There's a fair chance you're having some kind of hardware problems by the sounds of things.
I agree with lgeek, (above), re-installing GRUB sometimes does fix GRUB Error 22, but not in every case, only when GRUB Error 22 has been caused by having your partition numbers accidentally changed, usually by hard disk partitioning software.
Another cause of GRUB Error 22 means:
22 : No such partition
This error is returned if a partition is requested in the device part of a device- or full file name which isn't on the selected disk.
I would suggest booting your Ubuntu Live CD and opening Gnome Partition Editor, (System--> Administration --> Partition Editor ), and take a look at your hard drive.
If it's healthy it will be a normal color and you can right-click on your Ubuntu partition and click 'check', 'apply', apply', and let GParted run a file system check on it for you. That might fix it.
Be sure to take a look at the report of what happened by clicking the arrow buttons for the drop-down pages. It may give us some clues to help identify the problem.
If your partition/partitions have a black box around then, that's a bad sign, but you can probably still fix them.
Another thing I think you should do, is open a terminal in your Live CD, and run a badblocks check to make sure your hard drive is okay.
Do something like:
Code:
sudo badblocks -sv /dev/sda1
Where: /dev/sda1 is the partition to be checked. Replace this number with your own partition number which you should know from reading the output from 'sudo fdisk -lu', or by looking with Gnome Partition Editor.
If your hard disk has bad blocks, you will be given lots of numbers. Your hard disk probably should be replaced very soon!!!
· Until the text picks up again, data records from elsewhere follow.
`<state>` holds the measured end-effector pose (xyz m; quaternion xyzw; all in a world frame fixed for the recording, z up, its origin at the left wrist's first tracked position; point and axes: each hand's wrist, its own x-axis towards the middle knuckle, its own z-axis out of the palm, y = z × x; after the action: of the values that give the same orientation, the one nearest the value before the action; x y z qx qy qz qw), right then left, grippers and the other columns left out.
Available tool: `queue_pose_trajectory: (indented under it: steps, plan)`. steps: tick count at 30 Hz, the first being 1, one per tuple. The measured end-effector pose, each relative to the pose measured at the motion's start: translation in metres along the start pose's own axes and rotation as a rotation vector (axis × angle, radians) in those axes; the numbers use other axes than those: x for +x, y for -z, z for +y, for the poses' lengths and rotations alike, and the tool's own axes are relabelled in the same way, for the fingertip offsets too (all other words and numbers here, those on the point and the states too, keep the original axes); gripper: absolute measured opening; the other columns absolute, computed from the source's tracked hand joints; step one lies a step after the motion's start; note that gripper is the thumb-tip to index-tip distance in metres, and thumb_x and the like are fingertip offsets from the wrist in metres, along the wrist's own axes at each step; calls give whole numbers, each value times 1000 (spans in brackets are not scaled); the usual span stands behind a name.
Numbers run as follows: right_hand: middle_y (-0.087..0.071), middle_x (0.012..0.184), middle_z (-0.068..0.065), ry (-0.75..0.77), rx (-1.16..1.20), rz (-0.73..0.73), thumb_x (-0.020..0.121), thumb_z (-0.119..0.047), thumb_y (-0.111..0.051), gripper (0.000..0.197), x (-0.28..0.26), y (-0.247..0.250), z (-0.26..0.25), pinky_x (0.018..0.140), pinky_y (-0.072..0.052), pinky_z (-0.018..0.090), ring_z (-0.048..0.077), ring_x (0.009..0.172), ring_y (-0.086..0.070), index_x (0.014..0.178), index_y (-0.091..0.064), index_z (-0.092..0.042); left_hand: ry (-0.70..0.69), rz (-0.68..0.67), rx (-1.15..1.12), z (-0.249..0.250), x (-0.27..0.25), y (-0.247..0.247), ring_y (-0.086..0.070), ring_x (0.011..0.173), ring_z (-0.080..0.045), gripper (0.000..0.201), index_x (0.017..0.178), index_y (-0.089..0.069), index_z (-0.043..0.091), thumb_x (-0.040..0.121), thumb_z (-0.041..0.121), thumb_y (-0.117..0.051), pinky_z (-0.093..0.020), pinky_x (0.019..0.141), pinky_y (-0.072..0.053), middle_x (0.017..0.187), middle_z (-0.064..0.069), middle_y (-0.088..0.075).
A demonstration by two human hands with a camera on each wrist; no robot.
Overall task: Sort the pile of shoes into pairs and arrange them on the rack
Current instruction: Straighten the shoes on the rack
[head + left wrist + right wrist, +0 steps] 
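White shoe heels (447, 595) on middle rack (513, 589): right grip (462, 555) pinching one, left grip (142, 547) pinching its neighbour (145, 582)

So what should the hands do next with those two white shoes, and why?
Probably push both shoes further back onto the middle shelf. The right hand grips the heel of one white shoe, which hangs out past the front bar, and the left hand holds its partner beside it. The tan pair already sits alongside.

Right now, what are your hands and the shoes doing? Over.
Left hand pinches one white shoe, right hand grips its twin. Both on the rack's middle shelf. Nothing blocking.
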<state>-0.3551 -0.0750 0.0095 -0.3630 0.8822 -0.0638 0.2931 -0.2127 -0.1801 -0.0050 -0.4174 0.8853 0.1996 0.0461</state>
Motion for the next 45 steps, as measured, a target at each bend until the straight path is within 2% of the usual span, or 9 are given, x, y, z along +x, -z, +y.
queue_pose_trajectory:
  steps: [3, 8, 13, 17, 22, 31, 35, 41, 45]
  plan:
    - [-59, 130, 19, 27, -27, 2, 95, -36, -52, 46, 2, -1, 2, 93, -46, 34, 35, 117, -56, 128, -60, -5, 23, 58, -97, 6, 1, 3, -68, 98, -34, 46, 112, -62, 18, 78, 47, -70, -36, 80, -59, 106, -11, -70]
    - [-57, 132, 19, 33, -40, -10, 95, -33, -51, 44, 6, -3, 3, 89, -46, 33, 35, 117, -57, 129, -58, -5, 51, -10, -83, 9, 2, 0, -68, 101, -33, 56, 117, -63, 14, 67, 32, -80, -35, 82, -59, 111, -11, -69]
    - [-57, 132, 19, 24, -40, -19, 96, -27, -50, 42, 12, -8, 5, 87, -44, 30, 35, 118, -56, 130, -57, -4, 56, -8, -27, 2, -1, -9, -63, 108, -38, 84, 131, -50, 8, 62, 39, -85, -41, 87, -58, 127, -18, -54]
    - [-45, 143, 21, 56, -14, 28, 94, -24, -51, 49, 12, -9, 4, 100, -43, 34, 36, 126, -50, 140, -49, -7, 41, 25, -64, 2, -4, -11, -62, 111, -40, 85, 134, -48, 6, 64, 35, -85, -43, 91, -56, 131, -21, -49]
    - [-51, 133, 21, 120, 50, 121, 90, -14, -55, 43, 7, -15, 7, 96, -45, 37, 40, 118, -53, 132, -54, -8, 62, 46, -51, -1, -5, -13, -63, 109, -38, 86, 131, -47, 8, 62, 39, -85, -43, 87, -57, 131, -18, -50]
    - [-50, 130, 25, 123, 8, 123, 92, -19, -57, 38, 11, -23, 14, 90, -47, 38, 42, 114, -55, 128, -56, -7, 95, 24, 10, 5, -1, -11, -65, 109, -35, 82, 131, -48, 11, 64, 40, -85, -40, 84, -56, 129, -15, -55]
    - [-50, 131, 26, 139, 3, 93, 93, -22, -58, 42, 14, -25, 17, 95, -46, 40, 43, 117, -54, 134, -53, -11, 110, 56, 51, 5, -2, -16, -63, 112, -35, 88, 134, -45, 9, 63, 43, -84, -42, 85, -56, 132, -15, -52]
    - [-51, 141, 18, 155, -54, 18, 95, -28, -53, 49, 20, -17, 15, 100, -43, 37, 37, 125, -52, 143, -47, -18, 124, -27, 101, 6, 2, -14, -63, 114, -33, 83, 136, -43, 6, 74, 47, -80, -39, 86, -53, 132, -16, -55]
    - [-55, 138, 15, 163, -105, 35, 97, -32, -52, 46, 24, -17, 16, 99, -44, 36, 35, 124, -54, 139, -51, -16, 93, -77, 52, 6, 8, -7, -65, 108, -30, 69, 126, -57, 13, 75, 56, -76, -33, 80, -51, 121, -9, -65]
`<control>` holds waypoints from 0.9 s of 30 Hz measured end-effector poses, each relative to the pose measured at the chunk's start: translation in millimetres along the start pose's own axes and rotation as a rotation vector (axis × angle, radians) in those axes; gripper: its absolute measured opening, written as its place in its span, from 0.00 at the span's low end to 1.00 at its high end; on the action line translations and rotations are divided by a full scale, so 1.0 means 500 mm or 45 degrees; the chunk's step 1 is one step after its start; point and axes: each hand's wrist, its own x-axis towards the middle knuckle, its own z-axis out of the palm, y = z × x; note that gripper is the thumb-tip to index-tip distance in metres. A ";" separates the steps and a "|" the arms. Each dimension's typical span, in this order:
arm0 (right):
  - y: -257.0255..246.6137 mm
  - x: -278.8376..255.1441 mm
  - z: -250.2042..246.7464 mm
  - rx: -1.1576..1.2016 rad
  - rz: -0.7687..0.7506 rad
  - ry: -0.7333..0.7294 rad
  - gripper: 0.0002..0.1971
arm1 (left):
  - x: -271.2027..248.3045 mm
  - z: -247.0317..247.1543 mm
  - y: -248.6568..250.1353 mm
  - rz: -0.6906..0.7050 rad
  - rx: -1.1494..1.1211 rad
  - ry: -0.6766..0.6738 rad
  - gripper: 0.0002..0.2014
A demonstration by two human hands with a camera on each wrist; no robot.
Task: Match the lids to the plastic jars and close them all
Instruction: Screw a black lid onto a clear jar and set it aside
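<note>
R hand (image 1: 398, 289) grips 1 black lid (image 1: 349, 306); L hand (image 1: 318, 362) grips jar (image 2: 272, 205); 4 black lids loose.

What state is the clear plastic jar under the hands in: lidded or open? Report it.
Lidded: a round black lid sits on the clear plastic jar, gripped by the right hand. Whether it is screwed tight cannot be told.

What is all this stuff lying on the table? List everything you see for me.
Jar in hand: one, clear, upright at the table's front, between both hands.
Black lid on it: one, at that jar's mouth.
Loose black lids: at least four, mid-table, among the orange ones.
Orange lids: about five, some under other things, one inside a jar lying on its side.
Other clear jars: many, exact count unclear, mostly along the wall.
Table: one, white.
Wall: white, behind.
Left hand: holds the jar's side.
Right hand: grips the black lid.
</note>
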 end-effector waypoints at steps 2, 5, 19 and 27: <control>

A 'bad block' is an area of your hard disk where the material is losing it's ability to retain a magnetic field and thus store data reliably. There are spare sectors in your hard disk when it is new, which the hard disc will swap out silently when badblocks develop due to imperfections and deterioration of the materials. It's only after those spare sectors have been all used up that bad blocks start to become apparent to the file system. When that starts to happen, your hard disk is getting close to the end of its useful life.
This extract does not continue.